Si el éxito de una anfitriona dependiera de algún modo de la prodigalidad de sus preparativos para la velada que planea, de sus perspectivas, de la atención casi demente a los detalles y de una abundancia de previsión, entonces, al menos en teoría, Irma Prunescualo podía aspirar a algo que se correspondiera con aquellas visiones que la asaltaban en la oscuridad, cuando yacía medio dormida y se veía rodeada por un tumultuoso tropel de hombres que se disputaban su mano, la cual ella, centro de la atención, agitaba con coquetería sobre su pelvis fajada en seda.

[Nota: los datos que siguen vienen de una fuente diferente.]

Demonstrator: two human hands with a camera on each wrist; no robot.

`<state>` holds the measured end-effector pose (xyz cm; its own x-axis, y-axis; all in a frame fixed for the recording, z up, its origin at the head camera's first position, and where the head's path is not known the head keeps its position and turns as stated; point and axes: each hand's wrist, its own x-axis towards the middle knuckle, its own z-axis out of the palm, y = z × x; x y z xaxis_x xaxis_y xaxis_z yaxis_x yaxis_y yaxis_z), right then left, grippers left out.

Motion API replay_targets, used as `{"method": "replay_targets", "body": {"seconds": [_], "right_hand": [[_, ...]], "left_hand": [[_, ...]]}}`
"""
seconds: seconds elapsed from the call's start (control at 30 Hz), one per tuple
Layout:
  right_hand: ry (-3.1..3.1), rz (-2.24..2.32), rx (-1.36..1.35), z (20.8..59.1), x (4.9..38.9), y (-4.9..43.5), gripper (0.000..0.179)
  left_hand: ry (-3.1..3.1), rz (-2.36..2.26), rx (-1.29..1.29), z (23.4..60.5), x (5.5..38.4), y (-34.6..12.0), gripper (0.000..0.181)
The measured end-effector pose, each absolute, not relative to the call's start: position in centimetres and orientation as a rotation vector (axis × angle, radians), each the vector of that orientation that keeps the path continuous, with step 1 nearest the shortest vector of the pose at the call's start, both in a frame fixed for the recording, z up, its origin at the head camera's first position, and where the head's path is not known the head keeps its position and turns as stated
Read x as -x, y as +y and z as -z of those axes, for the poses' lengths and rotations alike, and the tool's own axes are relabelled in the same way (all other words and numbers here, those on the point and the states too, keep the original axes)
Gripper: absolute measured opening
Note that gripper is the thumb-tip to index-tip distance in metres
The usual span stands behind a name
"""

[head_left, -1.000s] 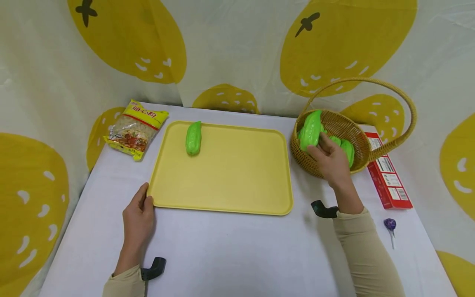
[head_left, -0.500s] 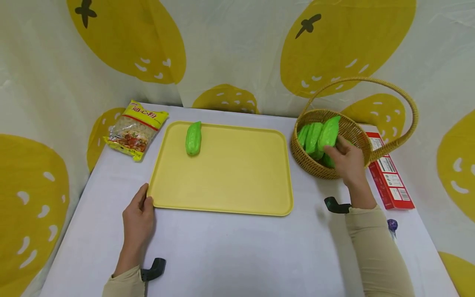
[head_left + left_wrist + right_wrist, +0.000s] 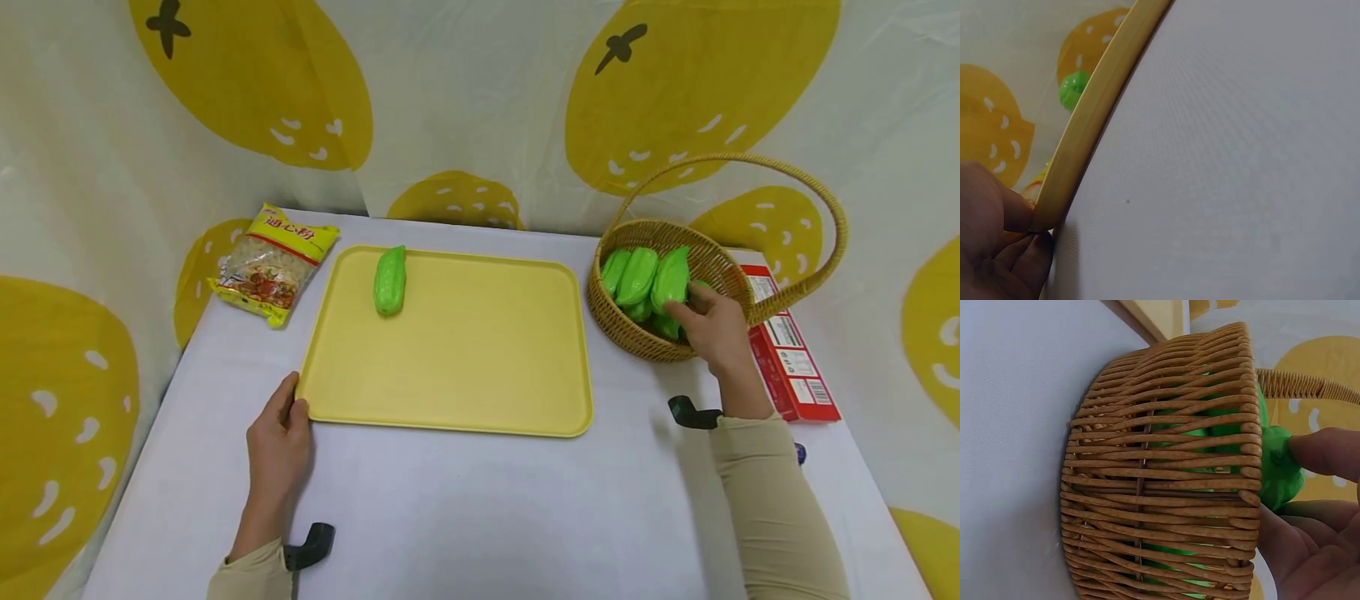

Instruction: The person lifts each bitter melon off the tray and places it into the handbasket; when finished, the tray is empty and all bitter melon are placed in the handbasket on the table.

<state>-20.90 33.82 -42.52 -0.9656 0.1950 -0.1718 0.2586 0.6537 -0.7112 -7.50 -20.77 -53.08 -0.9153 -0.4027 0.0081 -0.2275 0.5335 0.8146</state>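
Observation:
My right hand is at the basket's near right side, thumb and fingers pinching the lower end of a bright green, ridged bitter melon. Several similar bitter melons lie in the round wicker basket; in the right wrist view, green shows through its weave. The held one sticks up past the rim in that view. A lone bitter melon lies at the upper left of the yellow tray. My left hand grips the tray's near left corner, thumb and fingers about the rim.
A bag of pasta lies left of the tray. The basket's tall handle arches over its right side. A red and white box lies right of the basket. A purple lollipop is mostly hidden behind the right sleeve.
My right hand has moved rightward with the bitter melon, from the basket's left side toward its middle, and lower. More melons show at the left in the basket. My left hand stays put.

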Motion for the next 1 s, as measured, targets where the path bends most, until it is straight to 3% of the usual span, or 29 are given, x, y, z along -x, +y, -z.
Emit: {"method": "replay_targets", "body": {"seconds": [0.73,1.0], "right_hand": [[2.939,0.939,-0.292,43.6,20.8,34.1,0.071],[3.034,0.981,-0.310,42.4,20.3,33.0,0.061]], "left_hand": [[-2.567,1.323,-0.513,53.2,7.5,-20.8,0.048],[-2.558,1.333,-0.491,53.2,7.5,-20.8,0.048]]}}
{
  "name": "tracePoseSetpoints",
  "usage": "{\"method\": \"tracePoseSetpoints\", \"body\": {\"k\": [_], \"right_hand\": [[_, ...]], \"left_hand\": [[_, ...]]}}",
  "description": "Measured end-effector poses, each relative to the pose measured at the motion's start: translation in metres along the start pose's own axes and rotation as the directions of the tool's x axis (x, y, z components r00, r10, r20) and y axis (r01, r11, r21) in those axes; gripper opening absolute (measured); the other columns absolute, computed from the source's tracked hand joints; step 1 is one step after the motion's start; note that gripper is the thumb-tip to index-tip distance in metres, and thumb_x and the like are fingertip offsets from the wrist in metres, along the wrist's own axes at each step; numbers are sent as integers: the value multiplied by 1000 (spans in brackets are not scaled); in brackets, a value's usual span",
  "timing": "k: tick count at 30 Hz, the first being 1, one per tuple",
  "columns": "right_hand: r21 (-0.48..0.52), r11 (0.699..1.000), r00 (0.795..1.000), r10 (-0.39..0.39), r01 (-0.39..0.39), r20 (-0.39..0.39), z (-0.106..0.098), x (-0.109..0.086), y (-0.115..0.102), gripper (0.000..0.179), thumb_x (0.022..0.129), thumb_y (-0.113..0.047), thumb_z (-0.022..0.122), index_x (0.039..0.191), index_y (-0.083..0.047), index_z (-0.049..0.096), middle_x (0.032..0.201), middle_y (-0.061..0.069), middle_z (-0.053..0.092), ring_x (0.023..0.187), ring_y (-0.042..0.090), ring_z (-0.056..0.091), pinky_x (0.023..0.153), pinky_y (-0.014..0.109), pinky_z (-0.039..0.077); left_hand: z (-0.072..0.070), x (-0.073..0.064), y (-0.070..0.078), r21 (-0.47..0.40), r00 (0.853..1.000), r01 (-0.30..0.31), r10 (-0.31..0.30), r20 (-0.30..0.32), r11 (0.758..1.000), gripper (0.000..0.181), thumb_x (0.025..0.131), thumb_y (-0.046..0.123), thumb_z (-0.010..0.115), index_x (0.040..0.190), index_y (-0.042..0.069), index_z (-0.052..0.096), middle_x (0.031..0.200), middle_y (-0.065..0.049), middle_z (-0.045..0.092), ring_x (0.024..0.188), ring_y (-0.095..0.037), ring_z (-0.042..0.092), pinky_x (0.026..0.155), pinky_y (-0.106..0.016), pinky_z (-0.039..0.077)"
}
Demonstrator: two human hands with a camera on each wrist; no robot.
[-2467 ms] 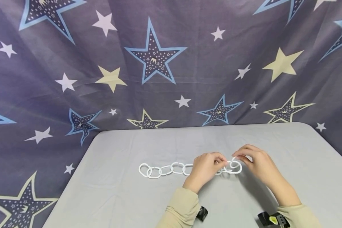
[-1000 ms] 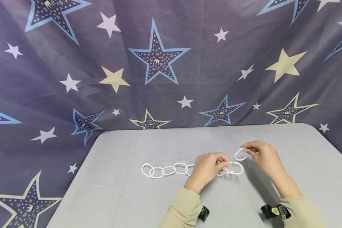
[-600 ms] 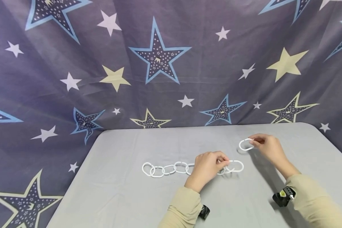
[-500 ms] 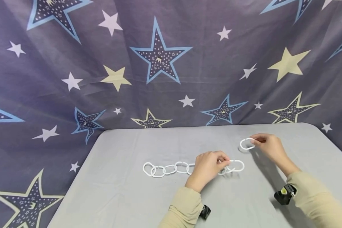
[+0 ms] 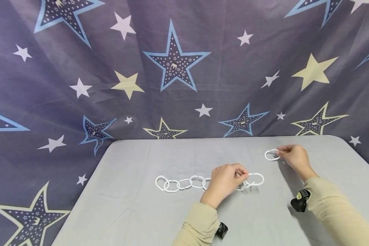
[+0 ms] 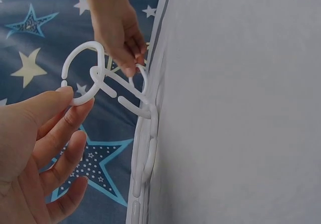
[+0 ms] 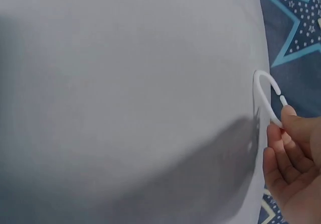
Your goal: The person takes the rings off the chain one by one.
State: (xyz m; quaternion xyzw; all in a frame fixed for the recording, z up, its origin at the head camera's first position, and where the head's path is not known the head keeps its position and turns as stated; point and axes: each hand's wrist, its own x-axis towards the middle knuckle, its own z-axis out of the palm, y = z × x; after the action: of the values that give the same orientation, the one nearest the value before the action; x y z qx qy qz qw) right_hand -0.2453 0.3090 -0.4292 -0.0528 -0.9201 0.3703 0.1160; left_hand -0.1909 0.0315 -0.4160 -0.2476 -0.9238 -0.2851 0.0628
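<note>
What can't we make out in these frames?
Head view: part of the white chain, hidden behind the left grip.
Left wrist view: the chain's remainder, cut off by the bottom edge.
Right wrist view: part of the right grip, cut off by the right edge.

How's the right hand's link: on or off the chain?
Off: in the head view, the link in the right hand is apart from the chain, bare tabletop between.

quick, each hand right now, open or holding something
Left hand: pinching the end link of the white chain.
Right hand: pinching a loose white link.
</note>
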Motion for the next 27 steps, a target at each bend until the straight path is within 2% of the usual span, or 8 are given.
{"method": "tracePoseSetpoints", "body": {"k": [4,13,19,24,27], "right_hand": [[-20,998,999,54,-54,1,0,-1,7,27,91,-14,70,102,10,72,70,8,72,56,6,61,50,24,40],[-52,997,998,59,-59,12,-1,-3,11,28,92,-19,70,102,7,73,72,8,73,59,7,62,53,25,38],[-18,999,999,41,-41,-1,-6,-6,9,32,92,-19,71,105,10,71,79,13,74,59,6,63,52,22,43],[-1,1000,1000,9,-10,-8,-9,-11,6,35,93,-24,70,109,8,71,88,16,74,62,5,62,57,20,43],[47,999,1000,-26,25,10,-12,-16,1,36,95,-24,69,113,8,69,93,19,73,66,4,65,59,18,45]], "left_hand": [[0,-1,0,0,1000,-3,3,-3,1000,9,91,42,70,95,35,74,82,28,65,68,12,47,67,-15,37],[0,0,-1,7,999,-11,12,-34,1000,9,91,42,70,93,34,75,81,28,66,67,11,49,66,-15,37],[0,0,-1,11,999,-16,16,-36,1000,9,91,42,70,93,34,74,81,28,65,67,11,49,67,-15,38],[1,0,-1,19,999,-14,14,-35,1000,9,91,42,70,94,35,74,81,29,65,67,11,48,67,-15,38],[1,0,-1,20,999,-11,11,-32,1000,9,91,42,70,94,35,74,81,28,66,67,11,49,68,-15,38]]}}
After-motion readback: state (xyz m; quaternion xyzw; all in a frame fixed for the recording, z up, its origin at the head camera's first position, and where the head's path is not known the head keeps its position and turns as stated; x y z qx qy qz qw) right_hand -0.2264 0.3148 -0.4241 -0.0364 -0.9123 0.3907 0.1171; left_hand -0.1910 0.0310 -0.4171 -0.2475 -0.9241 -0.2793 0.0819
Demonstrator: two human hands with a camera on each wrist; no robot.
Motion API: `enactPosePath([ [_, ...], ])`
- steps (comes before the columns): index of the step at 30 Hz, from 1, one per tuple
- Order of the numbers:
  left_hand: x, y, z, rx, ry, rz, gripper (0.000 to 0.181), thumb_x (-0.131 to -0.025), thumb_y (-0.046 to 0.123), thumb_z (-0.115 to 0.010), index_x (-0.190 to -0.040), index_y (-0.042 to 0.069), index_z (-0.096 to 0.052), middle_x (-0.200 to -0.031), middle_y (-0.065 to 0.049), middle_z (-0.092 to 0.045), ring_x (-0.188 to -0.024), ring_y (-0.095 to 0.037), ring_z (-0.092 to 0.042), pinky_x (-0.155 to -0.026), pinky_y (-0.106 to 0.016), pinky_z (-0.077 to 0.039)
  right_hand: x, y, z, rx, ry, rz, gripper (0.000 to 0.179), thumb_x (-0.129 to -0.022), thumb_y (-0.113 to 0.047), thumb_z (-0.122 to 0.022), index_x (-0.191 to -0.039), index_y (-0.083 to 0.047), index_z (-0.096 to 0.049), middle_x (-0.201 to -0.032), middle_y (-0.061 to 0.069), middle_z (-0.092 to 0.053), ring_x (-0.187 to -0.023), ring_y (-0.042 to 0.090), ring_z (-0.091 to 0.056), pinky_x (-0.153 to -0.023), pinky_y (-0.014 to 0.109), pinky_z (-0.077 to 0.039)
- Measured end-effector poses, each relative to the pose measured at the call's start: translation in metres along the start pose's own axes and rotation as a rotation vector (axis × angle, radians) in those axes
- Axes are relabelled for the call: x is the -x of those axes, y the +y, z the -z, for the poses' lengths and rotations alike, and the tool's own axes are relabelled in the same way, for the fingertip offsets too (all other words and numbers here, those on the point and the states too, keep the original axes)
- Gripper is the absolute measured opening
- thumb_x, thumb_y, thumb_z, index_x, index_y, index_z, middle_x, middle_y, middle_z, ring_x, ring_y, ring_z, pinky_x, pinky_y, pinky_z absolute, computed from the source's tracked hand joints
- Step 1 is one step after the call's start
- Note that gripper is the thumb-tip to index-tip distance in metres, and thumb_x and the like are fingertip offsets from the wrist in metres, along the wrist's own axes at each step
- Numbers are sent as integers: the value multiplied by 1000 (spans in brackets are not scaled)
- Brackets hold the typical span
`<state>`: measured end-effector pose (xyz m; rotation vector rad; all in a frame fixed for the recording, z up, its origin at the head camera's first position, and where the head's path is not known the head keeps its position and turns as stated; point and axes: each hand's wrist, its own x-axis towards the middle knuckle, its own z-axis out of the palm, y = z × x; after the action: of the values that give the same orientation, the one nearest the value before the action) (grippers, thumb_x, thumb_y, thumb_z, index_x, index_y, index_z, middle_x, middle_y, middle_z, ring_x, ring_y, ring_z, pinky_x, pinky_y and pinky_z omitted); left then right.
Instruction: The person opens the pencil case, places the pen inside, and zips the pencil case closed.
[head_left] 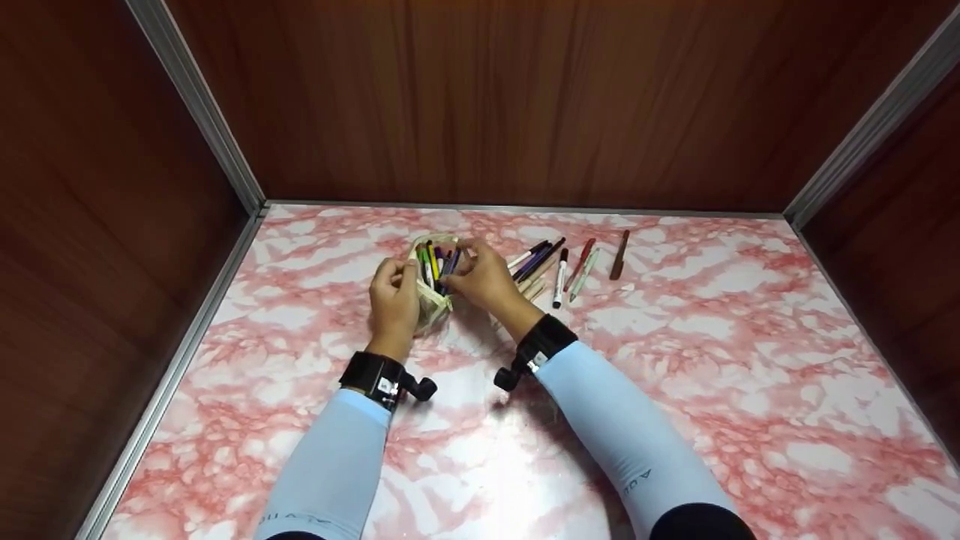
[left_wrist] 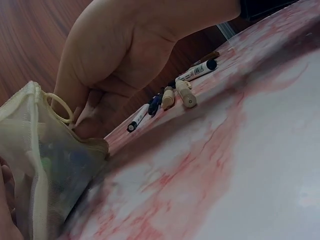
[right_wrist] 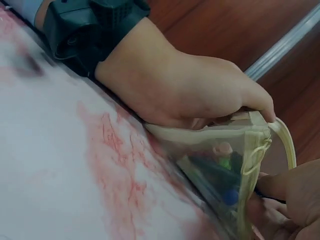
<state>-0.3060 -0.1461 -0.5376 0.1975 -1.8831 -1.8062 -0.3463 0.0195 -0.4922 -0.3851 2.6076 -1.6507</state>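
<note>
A pale yellow mesh pouch (head_left: pixel 433 319), zipper-edged and open at the top, holds several pens and markers, among them a yellow marker (head_left: pixel 433 259). My left hand (head_left: pixel 395 296) grips the pouch's left rim; the right wrist view shows its fingers bent over that edge. At the opposite side, my right hand (head_left: pixel 484 281) has its fingers at the mouth and pinches a dark blue pen (right_wrist: pixel 270 195), which leans into the pouch. Part of this grip is hidden by the rim. Through the mesh, a green and a blue tip show blurred.
Right of the pouch lie dark blue pens (head_left: pixel 538 260), beige wooden-looking sticks (head_left: pixel 531 289), a white marker with black ends (head_left: pixel 559 279), a red pen (head_left: pixel 580 264), a pale green pen (head_left: pixel 585 274) and a brown pen (head_left: pixel 619 255). Wood-grain panels (head_left: pixel 495 105) enclose the marbled table (head_left: pixel 712 337).
</note>
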Motion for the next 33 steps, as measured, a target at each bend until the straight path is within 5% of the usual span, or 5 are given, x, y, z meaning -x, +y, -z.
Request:
enactPosePath([
  [7,0,0,1,-2,-15,16,24,-113,25,-69,-92,14,-65,-89,0,-66,-78,-14,-62,-64,-24,-53,-1,-11,-2,164,-160,51,64,-99,1,-82,-160,-6,-64,-114,21,-86,-100,25,-84,-77,27,-67],
  [12,0,0,1,-17,-7,-13,23,-111,23,-71,-93,11,-66,-91,1,-67,-81,-12,-64,-67,-23,-54,-2,-14,-5,313,-180,125,36,-97,-4,-84,-133,0,-81,-115,19,-86,-112,33,-82,-94,37,-67],
  [17,-1,-1,-1,-11,12,-74,21,-109,15,-71,-92,3,-67,-88,3,-63,-80,-9,-62,-69,-20,-51,-3,-15,-4,324,-218,165,22,-99,-3,-80,-120,-2,-87,-128,16,-84,-155,37,-60,-120,43,-58],
  [24,-1,0,-1,-19,10,-84,20,-108,14,-72,-90,5,-67,-87,5,-60,-82,-9,-61,-71,-20,-52,-4,-15,2,360,-289,222,17,-99,-3,-75,-106,-4,-90,-104,13,-87,-91,20,-74,-86,29,-60],
  [33,-2,-1,0,-17,-29,-61,21,-111,17,-69,-91,9,-65,-104,0,-64,-94,-17,-70,-77,-22,-58,-3,-1,22,220,-268,146,20,-104,-8,-75,-119,-2,-86,-114,18,-86,-91,17,-76,-82,25,-63],
])
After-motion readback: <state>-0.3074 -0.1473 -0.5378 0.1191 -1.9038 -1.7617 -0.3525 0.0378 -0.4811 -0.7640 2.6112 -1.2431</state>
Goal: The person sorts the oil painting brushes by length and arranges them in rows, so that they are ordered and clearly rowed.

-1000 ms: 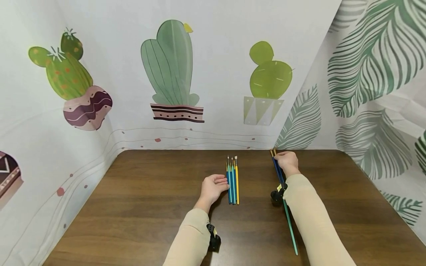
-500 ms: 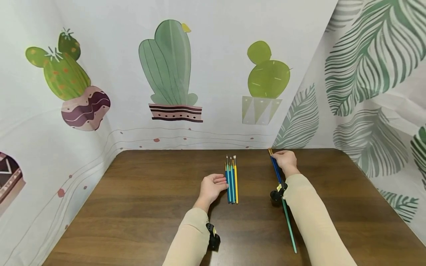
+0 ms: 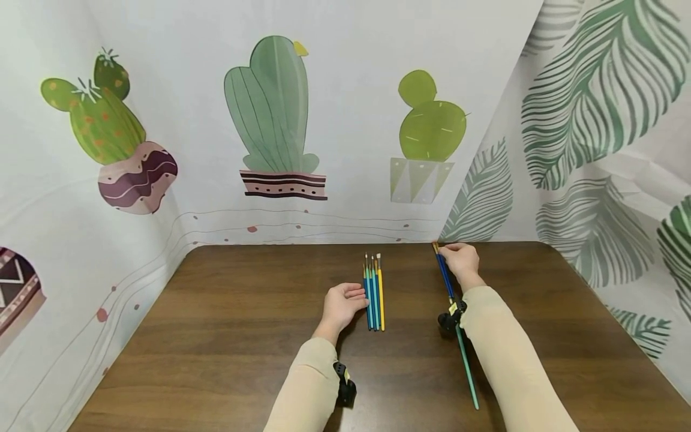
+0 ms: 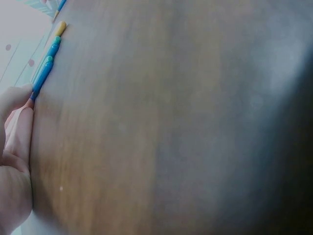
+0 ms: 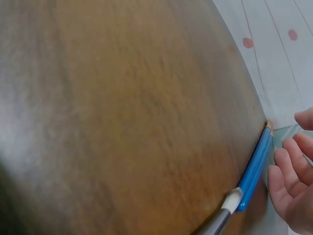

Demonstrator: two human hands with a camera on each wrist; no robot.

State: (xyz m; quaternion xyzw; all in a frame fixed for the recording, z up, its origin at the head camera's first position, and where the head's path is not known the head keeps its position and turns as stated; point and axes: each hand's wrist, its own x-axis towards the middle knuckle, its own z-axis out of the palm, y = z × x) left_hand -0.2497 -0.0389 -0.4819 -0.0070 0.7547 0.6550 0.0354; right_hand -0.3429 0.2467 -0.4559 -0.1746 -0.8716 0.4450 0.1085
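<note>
A row of several paintbrushes (image 3: 373, 303) with blue and turquoise handles, plus a yellow paintbrush (image 3: 381, 300) on its right side, lies mid-table, bristles toward the wall. My left hand (image 3: 341, 306) rests at the row's left side, fingers loosely extended and thumb at the handles. Farther right, two blue paintbrushes (image 5: 257, 166) lie side by side near the back edge. Below them is a long green-handled paintbrush (image 3: 467, 369) with a pale tip, partly hidden by my right wrist. Relaxed fingers of my right hand (image 3: 462, 261) are beside the blue brushes' bristle ends; contact is unclear.
The brown wooden table (image 3: 243, 336) ends at a white wall cloth (image 3: 356, 120) printed with cacti and leaves. Black wrist cameras (image 3: 345, 387) are strapped to both sleeves.
The bristle ends of the two blue paintbrushes, spread apart earlier, now lie closer together beside my right hand. My left hand stays by the row. The head view has shifted slightly.
</note>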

Si el minucioso examen al que estaba sometiendo a su persona, su piel, sus cabellos, sus trajes y sus joyas daba pie a creer que tan apasionada dedicación no podía por menos de despertar y rescatar en ella una suerte de belleza de donde durante tanto tiempo hubiera estado aprisionada, despertarla mediante una especie de ataque sorpresa, un bombardeo de su alta y angulosa arcilla, en ese caso, Irma no debía temer nada en lo referente a su atractivo. Causaría furor. Establecería un nuevo modelo de magnetismo. Después de todo, se lo habría ganado a pulso.
Tras probarse diecisiete collares y decidir que no llevaría ninguno para que su blanco cuello, pudiera inclinarse, erguirse y oscilar en toda su extensión, como el de un cisne, con absoluta libertad de movimiento, Irma se acercó a la puerta de su vestidor y, al oír pasos en el piso de abajo, no pudo resistirse a exclamar:
—¡Alfred! ¡Alfred! Sólo faltan tres días, querido. ¡Sólo faltan tres días! ¡Alfred! ¿Estás ahí?
Pero no hubo respuesta.
Los pasos que había oído eran de Pirañavelo, quien, sabiendo que el doctor atendía un caso en las cocinas del ala sur, donde un asador había resbalado en un trozo de manteca y se había astillado el omoplato, había aprovechado la oportunidad que esperaba desde hacía tiempo y, después de colarse por la ventana de la farmacia del doctor, había llenado un frasco con veneno y, después de guardárselo en un bolsillo hondo, había decidido salir por la puerta principal con todo un surtido de explicaciones entre las que escoger en caso de que lo sorprendieran en el vestíbulo. ¿Por qué nadie había respondido a su llamada?, diría. ¿Por qué dejaban la puerta principal abierta? ¿Dónde estaba el doctor Prunescualo?, y cosas por el estilo.
Pero no tropezó con nadie y no prestó atención a la llamada de Irma.
De nuevo en su habitación, vertió el veneno en un hermoso frasquito de cristal tallado y lo colocó frente a la luz de la ventana, donde brilló. Luego se alejó un poco del frasco y lo miró con la cabeza ladeada, se acercó de nuevo para desplazarlo ligeramente hacia la izquierda, en beneficio de la simetría, y, volviendo al centro de la habitación, se pasó la lengua por los labios mientras estudiaba el pequeño frasco lleno de muerte con gran actividad de sus cejas. De improviso, desplegó los brazos a los lados con los dedos extendidos como una estrella de mar, como si su dueño los despertase a una suerte de hipersensibilidad.
A continuación, como si fuera la cosa más natural del mundo, bajó las manos hasta el suelo, alzó las esbeltas piernas y comenzó a rondar por la habitación sobre las palmas de las manos con los andares peculiarmente pomposos, oscilantes y predatorios de un estornino.